– Как думаешь, Илья проснулся?
– Вроде мы вели себя достаточно тихо, а спит он на первом этаже.
– Ты тоже должен там спать, – заметила Ада.
– Да, я тоже, – промурчал Платон.
Промурчал, довольно улыбаясь, поскольку утро получилось чудесным: Ада ещё спала – на правом боку, спиной к любовнику, и заглянувшему под одеяло Платону открылся потрясающий и возбуждающий вид на её округлую попу. Удержаться от соблазна возможности не было никакой, и Платон принялся нежно поглаживать Аду, одновременно возбуждая и пробуждая её, а когда почувствовал, что женщина стала отвечать – очень мягко вошёл, прошептав: «Не просыпайся…» В ответ Ада улыбнулась – ей нравилось, что Платон берёт её полусонную, ещё не вернувшуюся в реальность. Нравилось ощущать его желание, нравилось, как он постепенно ускоряется, нравилось стонать – негромко, уткнувшись в подушку… И нравилось лежать потом в его объятиях. В полудрёме. Мягко переживая оргазм и наслаждаясь его послевкусием.
– Надеюсь, что спит.
– Раз не орёт, значит, спит.
– Почему он должен орать?
– Ну, как ночью.
– Тоша, нельзя быть таким бездушным.
Брызгун уловил в её голосе недовольные нотки и молниеносно уточнил:
– Я пошутил.
– Это была злая шутка. – Ада прижалась чуть крепче. – Не надо так шутить об Илье.
– Ещё раз извини. Когда я её произносил, она показалась смешной.
– А теперь?
– Теперь – нет.
– Спасибо. – Ада ласково поцеловала мужчину в плечо. – Я очень испугалась, когда он закричал.
– Я не особенно испугался, но он заорал… не вовремя.
Своими воплями Илья несколько смазал финал, который должен был получиться невероятно сладким, а получился просто хорошим. В результате Платон заснул не полностью удовлетворённым, однако утренняя близость вернула ему отличное расположение духа.
– Он видел во сне Розалию.
– И перепугался.
– Странно, да?
– Возможно, она захотела выпить его кровь?
– Опять начинаешь?
– Извини, вырвалось. – Платон вздохнул. – Мы не знаем, что ему снилось. Может, он расскажет, когда проснётся, может, нет. Тогда и будем решать.

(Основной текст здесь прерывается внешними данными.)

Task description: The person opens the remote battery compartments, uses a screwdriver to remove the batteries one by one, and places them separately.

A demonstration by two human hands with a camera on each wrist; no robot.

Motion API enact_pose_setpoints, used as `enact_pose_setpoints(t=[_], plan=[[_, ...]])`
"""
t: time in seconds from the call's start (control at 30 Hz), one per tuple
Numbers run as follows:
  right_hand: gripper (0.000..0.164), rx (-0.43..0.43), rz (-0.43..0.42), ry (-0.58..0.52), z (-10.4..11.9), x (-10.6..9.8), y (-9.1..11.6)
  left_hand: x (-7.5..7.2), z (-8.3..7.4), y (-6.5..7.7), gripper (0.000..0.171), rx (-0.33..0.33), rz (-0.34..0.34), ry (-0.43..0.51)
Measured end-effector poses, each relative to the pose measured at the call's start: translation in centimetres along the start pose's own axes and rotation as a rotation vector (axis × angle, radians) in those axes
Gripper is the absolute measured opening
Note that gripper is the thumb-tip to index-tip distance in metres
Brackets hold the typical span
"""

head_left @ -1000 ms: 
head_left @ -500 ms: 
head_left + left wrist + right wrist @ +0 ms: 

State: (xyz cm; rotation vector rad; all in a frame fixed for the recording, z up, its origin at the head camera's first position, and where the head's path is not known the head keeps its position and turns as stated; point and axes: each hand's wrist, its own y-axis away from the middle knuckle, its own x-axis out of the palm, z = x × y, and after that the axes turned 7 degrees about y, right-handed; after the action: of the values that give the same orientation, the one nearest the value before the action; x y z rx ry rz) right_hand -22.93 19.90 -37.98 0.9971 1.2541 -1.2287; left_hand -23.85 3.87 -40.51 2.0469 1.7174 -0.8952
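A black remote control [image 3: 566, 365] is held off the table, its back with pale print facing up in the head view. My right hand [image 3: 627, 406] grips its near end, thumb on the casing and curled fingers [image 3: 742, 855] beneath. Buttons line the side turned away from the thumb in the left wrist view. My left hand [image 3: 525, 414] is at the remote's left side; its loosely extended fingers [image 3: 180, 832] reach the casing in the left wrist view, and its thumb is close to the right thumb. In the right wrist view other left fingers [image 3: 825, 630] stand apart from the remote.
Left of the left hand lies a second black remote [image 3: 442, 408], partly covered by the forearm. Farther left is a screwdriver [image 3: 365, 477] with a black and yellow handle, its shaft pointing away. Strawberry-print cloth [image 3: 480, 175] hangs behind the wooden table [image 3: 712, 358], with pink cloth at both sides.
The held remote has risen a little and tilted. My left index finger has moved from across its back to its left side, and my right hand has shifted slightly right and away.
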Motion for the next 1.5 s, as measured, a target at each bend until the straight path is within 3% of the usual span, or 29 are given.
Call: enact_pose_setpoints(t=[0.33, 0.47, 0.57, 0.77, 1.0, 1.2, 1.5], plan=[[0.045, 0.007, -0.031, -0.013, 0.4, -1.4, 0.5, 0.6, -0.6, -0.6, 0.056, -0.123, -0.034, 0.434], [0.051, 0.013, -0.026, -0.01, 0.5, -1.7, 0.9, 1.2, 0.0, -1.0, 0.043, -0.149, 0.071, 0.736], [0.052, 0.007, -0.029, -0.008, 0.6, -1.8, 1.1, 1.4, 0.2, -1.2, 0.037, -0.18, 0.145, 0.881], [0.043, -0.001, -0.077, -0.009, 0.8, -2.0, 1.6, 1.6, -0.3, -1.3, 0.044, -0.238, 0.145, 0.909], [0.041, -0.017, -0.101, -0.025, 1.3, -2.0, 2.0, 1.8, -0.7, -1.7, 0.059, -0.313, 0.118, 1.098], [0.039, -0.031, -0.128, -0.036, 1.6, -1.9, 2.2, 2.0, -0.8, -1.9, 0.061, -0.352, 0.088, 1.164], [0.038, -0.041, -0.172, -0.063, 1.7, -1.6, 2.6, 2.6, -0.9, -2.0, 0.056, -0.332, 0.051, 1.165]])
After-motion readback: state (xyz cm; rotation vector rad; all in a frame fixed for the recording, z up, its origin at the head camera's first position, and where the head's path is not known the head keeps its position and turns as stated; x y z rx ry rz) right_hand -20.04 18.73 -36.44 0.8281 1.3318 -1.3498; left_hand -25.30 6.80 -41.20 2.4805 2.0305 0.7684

– Да, тогда всё станет ясно… – Ада посмотрела любовнику в глаза. – Вы вчера только пили?
– Да.
– Точно?
– Ты же знаешь, что точно, Адька, – с неожиданной для себя серьёзностью ответил Брызгун. – Илья давно перестал принимать, а когда принимал, то не всерьёз, а так, баловался, а я с дури уже лет пять как соскочил. Даже не пыхаю.

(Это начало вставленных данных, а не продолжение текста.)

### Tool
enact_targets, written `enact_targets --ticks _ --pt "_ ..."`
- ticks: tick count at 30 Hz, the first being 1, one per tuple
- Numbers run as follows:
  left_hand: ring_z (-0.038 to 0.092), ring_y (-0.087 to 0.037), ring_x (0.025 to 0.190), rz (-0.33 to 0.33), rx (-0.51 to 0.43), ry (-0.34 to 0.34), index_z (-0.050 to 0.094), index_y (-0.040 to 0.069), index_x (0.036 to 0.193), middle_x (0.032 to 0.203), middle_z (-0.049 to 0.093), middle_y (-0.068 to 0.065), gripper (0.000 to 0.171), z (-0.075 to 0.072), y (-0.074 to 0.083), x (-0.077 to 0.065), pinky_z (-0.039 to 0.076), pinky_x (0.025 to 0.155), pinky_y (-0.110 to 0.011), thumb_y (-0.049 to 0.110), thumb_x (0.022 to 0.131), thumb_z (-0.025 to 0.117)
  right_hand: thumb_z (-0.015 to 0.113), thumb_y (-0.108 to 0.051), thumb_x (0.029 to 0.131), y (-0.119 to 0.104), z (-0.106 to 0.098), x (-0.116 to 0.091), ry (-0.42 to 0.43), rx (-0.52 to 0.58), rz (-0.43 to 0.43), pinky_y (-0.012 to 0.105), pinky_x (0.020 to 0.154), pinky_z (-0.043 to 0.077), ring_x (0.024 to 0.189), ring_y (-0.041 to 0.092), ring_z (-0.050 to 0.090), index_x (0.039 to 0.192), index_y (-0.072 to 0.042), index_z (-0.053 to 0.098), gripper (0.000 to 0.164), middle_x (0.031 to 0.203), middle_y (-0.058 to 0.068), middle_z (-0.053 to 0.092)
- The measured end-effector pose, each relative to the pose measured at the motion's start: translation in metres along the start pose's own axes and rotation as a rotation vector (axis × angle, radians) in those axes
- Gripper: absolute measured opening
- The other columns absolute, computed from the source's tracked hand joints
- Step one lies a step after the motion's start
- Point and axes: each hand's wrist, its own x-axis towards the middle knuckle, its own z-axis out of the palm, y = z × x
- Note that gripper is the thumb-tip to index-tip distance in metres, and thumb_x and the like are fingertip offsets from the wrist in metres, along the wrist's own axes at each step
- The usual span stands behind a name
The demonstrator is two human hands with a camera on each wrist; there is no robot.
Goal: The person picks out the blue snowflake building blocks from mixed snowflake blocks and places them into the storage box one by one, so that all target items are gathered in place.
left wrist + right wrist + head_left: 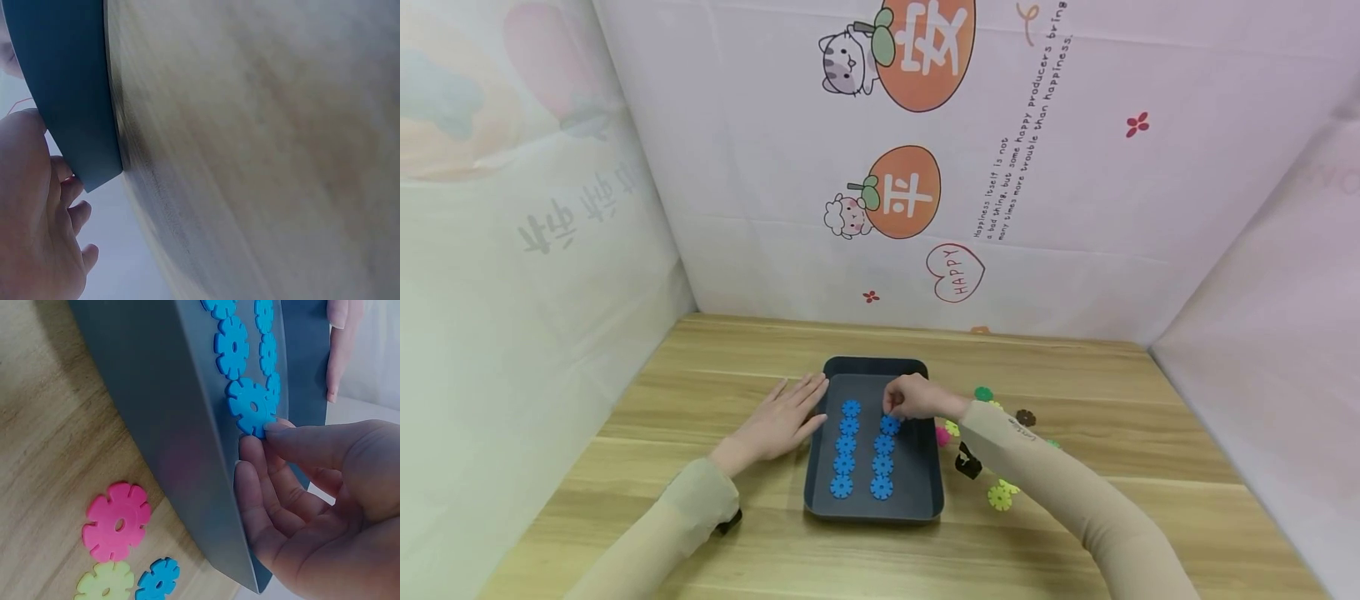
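A dark grey rectangular tray (pixel 862 508) stands on the table. Inside it, two columns of blue notched plastic discs run lengthwise: a left column (pixel 844 464) and a right column (pixel 882 487). My right hand (pixel 916 396) reaches over the tray's right side. Its thumb and fingers pinch the edge of the blue disc (pixel 242 399) at the far end of the right column, which meets the disc beside it. With fingers stretched out, my left hand (pixel 781 422) rests at the tray's left rim. In the left wrist view its fingertips overlap the tray's outer wall (pixel 62 81).
Right of the tray lie loose discs: a pink one (pixel 115 525), a blue one (pixel 156 581), yellow ones (pixel 1000 498), a green one (pixel 983 393) and a brown one (pixel 1026 417). My right forearm covers part of that spread. Printed cloth walls (pixel 760 208) enclose the table.
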Motion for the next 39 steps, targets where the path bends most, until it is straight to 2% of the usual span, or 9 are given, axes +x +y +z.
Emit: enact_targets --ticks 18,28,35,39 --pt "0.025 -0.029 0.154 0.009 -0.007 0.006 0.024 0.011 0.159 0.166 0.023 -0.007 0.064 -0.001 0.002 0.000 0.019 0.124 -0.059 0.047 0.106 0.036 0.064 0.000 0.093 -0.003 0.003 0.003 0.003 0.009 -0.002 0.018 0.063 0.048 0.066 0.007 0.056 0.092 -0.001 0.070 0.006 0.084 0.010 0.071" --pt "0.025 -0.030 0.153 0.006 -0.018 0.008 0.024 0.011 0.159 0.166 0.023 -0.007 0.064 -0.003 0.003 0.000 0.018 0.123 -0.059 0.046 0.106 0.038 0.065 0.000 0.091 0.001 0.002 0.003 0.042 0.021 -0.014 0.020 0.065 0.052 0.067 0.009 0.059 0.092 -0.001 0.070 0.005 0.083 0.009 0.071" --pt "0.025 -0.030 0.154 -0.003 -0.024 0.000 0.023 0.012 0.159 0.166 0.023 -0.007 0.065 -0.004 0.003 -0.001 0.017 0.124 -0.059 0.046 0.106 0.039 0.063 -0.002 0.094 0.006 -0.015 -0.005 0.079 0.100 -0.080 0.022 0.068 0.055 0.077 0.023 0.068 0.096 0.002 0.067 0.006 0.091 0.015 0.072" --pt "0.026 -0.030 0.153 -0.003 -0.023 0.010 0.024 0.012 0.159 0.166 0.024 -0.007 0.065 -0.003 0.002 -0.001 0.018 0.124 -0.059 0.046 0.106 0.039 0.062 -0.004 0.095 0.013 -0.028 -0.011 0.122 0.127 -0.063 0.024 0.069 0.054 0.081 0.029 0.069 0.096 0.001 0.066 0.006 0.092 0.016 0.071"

– То есть в этом смысле вы были трезвыми?
– Абсолютно.
– Значит, так на нас действует посёлок. Ну и дата, конечно. – Ада провела рукой по груди любовника. – Навевают воспоминания.

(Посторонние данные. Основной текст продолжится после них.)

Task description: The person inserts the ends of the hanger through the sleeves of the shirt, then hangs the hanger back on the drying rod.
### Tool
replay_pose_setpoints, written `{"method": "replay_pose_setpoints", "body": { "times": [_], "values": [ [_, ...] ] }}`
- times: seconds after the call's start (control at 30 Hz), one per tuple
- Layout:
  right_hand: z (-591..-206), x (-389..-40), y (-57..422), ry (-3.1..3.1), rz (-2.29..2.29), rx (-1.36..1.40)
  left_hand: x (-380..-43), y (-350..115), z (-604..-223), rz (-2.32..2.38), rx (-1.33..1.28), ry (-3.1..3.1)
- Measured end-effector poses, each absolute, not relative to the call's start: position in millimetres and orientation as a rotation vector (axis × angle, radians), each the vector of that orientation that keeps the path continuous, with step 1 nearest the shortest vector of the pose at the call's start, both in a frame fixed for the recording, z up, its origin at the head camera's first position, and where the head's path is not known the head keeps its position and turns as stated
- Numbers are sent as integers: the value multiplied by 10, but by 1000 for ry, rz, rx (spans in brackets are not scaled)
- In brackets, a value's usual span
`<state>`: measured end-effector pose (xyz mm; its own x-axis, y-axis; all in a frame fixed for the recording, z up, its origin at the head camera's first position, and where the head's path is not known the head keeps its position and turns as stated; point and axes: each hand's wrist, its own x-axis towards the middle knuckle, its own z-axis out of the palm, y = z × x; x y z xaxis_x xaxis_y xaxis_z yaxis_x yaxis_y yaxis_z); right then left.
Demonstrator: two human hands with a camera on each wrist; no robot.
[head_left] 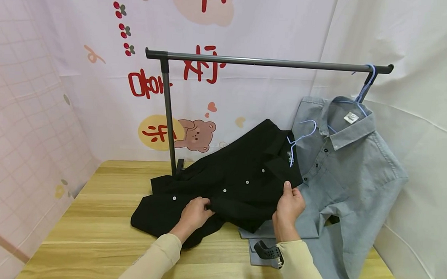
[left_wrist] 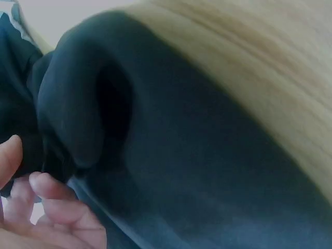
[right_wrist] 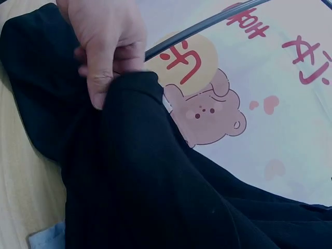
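Note:
A black button-up shirt slants across the tabletop and up toward the rack, with a light blue hanger inside its collar. My left hand pinches the dark cloth in the lower front of the shirt. My right hand grips the shirt's edge below the collar, thumb on top. In the left wrist view, curled fingers hold a fold of the black cloth. A bunched fold of the shirt fills much of the right wrist view.
A dark metal rack stands at the back of the wooden table. A grey-blue shirt hangs from its right end on a blue hanger, its lower part lying on the table. White printed cloth lines the back.

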<state>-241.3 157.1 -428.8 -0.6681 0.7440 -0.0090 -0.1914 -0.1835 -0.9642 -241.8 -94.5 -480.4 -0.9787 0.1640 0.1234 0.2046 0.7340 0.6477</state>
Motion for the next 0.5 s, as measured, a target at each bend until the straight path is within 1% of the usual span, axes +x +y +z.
{"method": "replay_pose_setpoints", "body": {
  "times": [0.1,0.33,0.5],
  "values": [
    [-4290,-2400,1612,-1433,1901,-674,-2431,-995,-4715,-1230,-346,-2859],
    [-4288,-2354,1685,-1384,1937,-696,-2453,-1167,-4336,-2076,-276,-2515],
    [-4290,-2346,1694,-1376,1937,-735,-2466,-1311,-4246,-2306,-389,-2473]
  ]
}}
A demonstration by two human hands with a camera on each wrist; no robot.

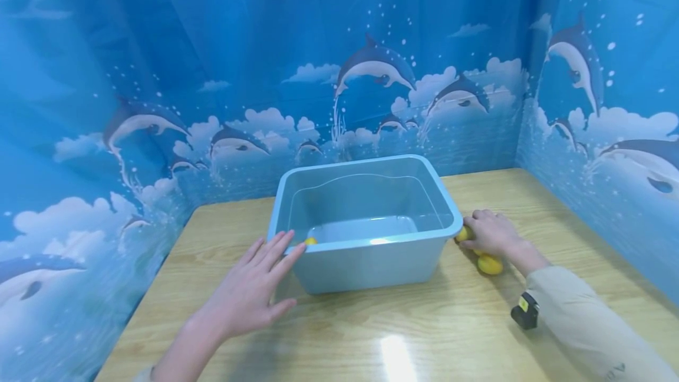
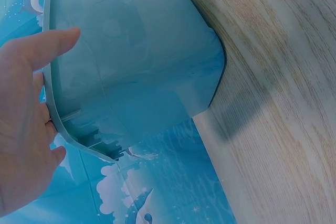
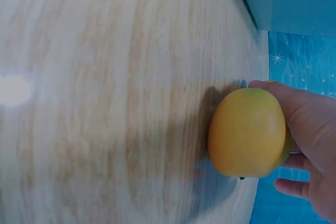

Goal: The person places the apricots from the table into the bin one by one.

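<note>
A blue-grey plastic bin [image 1: 366,267] stands on the table. My left hand [image 1: 251,293] is at its front left corner, fingers straight and fingertips over the rim; in the left wrist view the thumb [image 2: 52,45] overlaps the bin's side. To the right of the bin, my right hand [image 1: 490,233] curls its fingers and thumb around a yellow fruit [image 1: 464,234]. Nearer me lies another yellow fruit [image 1: 490,264], mango-like with a dark stem; it fills the front of the right wrist view and partly hides the held one. Inside the bin, a small yellow piece [image 1: 310,241] shows above the front rim.
The wood-grain table [image 1: 345,341] carries everything. Blue curtains [image 1: 254,63] printed with dolphins hang behind it and along both sides. A small black device [image 1: 525,311] sits at the right sleeve's cuff.
</note>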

– И видения, – тихо добавил Брызгун.
– Что ты имеешь в виду?
Он помолчал, мягко поглаживая округлое плечо женщины, поцеловал его и ответил:
– Вот уже три года мне снится один и тот же сон. Очень странный. Не пугающий, но заставляющий задуматься.
– Сон о том, что было?
– Можно сказать и так.
– Расскажешь?
– Ты действительно хочешь его услышать?
Теперь помолчала она. Потом грустно улыбнулась и ответила:
– Обязательно.
– Тогда слушай… – Брызгун перестал гладить плечо, но руку не убрал, и Ада почувствовала, что она едва заметно дрожит. – Сон всегда одинаков, повторяется во всех деталях и никогда не обрывается – я всегда просматриваю его до конца и за эти годы выучил наизусть. – Платон выдержал короткую паузу. – Сон начинается с того, что я иду по главной улице «Сухарей», я знаю, что осень, но на улице тепло, солнце светит так ярко, что режет глаза до слёз и можно проснуться от пронзительного света.
– Ты знаешь, что это сон?
– Я знаю, что уже видел всё это… Я жмурюсь на солнце, но мне всё равно немного холодно – из-за лёгкого ветра.
– Когда это происходит?
– Мне пятнадцать лет, но это, кажется, не важно. А может, важно – я не знаю, никогда не задумывался. Я иду по главной улице и вижу тебя, справа, ты стоишь у ворот Корчевниковых и разговариваешь с Русликом. Я прохожу мимо. И слышу, как Руслик спрашивает: «Кто это?» А ты отвечаешь: «Да так, пацан какой-то незнакомый».
– Я тебя не узнала?
– Не знаю, но, услышав ответ, я не обижаюсь и не останавливаюсь, иду дальше и вижу слева Илью. Он стоит у поворота на нашу улицу и разговаривает с Русликом. Я прохожу мимо и слышу, как Руслик спрашивает: «Кто это?» А Илья отвечает: «Да так, пацан какой-то незнакомый». Но я не обижаюсь, потому что чувствую, что я – незнакомый пацан. Меня это не смущает. Я иду по улице, подхожу к дому Розалии, прохожу мимо её ворот, делаю следующий шаг… и оказываюсь в лесу, перед калиткой на твой участок. Солнца больше нет, лес тёмный и мрачный, накрапывает дождь, всё как тогда, в ту ночь…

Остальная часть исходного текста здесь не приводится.